A plurality of microphones arranged in a predetermined space and receiving sound emitted from a sound source at a position in the space;
A plurality of beamformers associated with a position and direction in the space, each beamformer associated with the plurality of microphones and performing a unidirectional filter function associated with the direction in the space; With a filter,
When the microphone detects sound, each of the beamformers generates the sum of the outputs of the plurality of filters of the respective beamformer as the output of each of the beamformers, and each of the filters is applied to the filter.
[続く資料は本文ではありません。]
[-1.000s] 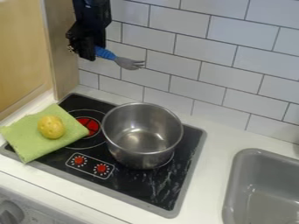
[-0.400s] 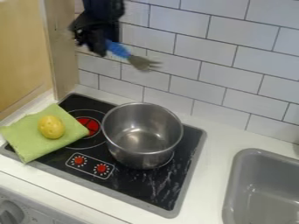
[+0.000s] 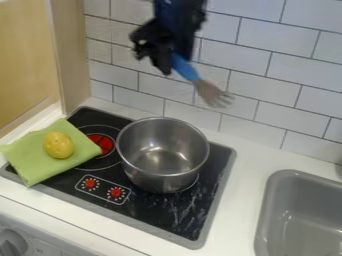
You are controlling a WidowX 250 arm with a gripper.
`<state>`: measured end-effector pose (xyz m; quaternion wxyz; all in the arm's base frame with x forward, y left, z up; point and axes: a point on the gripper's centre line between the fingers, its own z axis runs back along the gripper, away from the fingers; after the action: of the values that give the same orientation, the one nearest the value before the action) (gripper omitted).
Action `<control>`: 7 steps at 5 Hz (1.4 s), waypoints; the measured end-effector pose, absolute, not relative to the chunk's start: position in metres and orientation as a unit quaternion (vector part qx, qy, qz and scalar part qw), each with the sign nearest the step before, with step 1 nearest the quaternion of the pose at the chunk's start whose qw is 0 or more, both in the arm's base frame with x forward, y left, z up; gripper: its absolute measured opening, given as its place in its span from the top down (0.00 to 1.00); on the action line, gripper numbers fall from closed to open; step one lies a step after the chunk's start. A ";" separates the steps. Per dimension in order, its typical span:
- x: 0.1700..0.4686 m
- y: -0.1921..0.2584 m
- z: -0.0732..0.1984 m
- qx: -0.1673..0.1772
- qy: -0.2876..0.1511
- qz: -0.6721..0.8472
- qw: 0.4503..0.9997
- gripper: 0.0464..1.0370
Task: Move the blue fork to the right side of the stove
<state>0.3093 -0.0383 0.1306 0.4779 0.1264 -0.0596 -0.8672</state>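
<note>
The black gripper [image 3: 167,62] hangs from the top edge, above and behind the steel pot, shut on the handle of the blue fork. The blue fork [image 3: 186,67] slants down to the right from it, its grey tined end pointing toward the tiled wall's lower part. The fork is in the air, apart from the pot. The black stove [image 3: 153,210] lies below on the white counter, with its right edge left of the sink.
A steel pot [image 3: 162,155] stands on the stove. On the stove's left lies a green cloth [image 3: 30,162] with a yellow potato-like object [image 3: 59,145] on it. A grey sink [image 3: 270,210] is at the right; white counter [image 3: 234,200] lies between.
The gripper has moved right and slightly down, carrying the blue fork from the upper left to behind the pot. The fork now tilts more steeply downward. Pot, cloth and yellow object have stayed put.
</note>
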 end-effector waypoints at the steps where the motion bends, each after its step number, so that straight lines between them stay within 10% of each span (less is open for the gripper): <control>1: 0.305 -0.060 0.129 0.129 -0.056 -0.898 0.417 0.67; 7: 0.280 -0.122 0.048 0.088 0.018 -0.987 0.136 0.67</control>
<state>0.2798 -0.1225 0.0484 0.1365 0.0876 0.0179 -0.9866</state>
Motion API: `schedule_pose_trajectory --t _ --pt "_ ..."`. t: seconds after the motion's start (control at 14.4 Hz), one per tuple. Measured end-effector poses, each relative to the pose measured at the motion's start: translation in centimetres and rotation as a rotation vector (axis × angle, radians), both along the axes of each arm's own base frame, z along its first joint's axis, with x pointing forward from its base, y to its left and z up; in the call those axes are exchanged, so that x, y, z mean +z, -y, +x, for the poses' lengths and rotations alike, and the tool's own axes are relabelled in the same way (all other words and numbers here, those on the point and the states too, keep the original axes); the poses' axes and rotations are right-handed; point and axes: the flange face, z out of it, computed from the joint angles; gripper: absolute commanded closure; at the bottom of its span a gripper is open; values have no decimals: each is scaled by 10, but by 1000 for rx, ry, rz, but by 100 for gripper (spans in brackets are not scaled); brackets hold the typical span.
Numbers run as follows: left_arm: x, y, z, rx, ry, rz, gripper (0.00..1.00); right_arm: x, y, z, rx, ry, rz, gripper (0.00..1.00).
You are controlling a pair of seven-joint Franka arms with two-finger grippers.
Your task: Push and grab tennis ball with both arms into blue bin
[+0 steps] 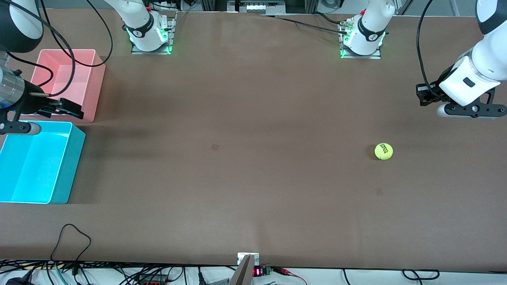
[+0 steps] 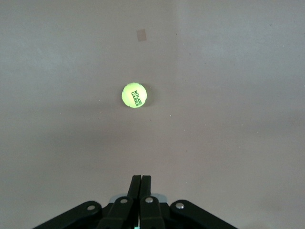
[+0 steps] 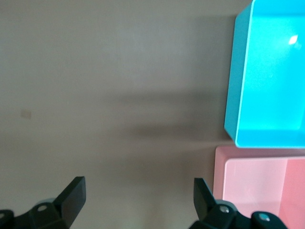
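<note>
The yellow-green tennis ball (image 1: 383,151) lies on the brown table toward the left arm's end. It also shows in the left wrist view (image 2: 134,95), apart from the fingers. My left gripper (image 1: 420,95) is shut and empty, up in the air over the table near that end; its own view shows the jaws pressed together (image 2: 140,178). The blue bin (image 1: 73,166) stands empty at the right arm's end and shows in the right wrist view (image 3: 232,71). My right gripper (image 1: 73,109) is open and empty, over the pink bin's near wall; its own view shows the jaws wide apart (image 3: 139,188).
A pink bin (image 1: 95,87), also in the right wrist view (image 3: 219,181), stands beside the blue bin, farther from the front camera. Cables run along the table's near edge (image 1: 71,237). Broad bare tabletop lies between the ball and the bins.
</note>
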Motion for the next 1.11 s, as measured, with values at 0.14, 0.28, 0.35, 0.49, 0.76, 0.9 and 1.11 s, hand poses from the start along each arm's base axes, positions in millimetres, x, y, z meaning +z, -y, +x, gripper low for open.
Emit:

It is designed to weight the signal detected by the associated microphone,
Sound source position estimating means for selecting a position corresponding to a beam former that outputs the highest output among the plurality of beam formers as a position and direction of a sound source;
A directional characteristic estimation unit that fixes the position at the selected position, obtains an output of a beamformer by changing the direction, and sets the set of outputs as the directional characteristic of the sound source;
A sound source characteristic estimation device comprising:

A means for fixing a position at the estimated position of the sound source, changing a direction to obtain an output of a beam former, and estimating the set of outputs as a directivity characteristic of the sound source;
The sound source characteristic estimation apparatus according to claim 1.

Means for estimating the type of data indicating the nearest directional characteristic as the type of sound source by referring to the estimated directional characteristic with a database including data of a plurality of directional characteristics according to the type of sound source;
The sound source characteristic estimation apparatus according to claim 3.

The estimated position and direction of the sound source, and the estimated type of the sound source are compared with the estimated position, direction, and type of the sound source estimated in the time step one step before. 5. The sound source characteristic estimation apparatus according to claim 4, further comprising sound source tracking means for grouping as the same sound source when the direction deviation is within a predetermined range and the type is the same.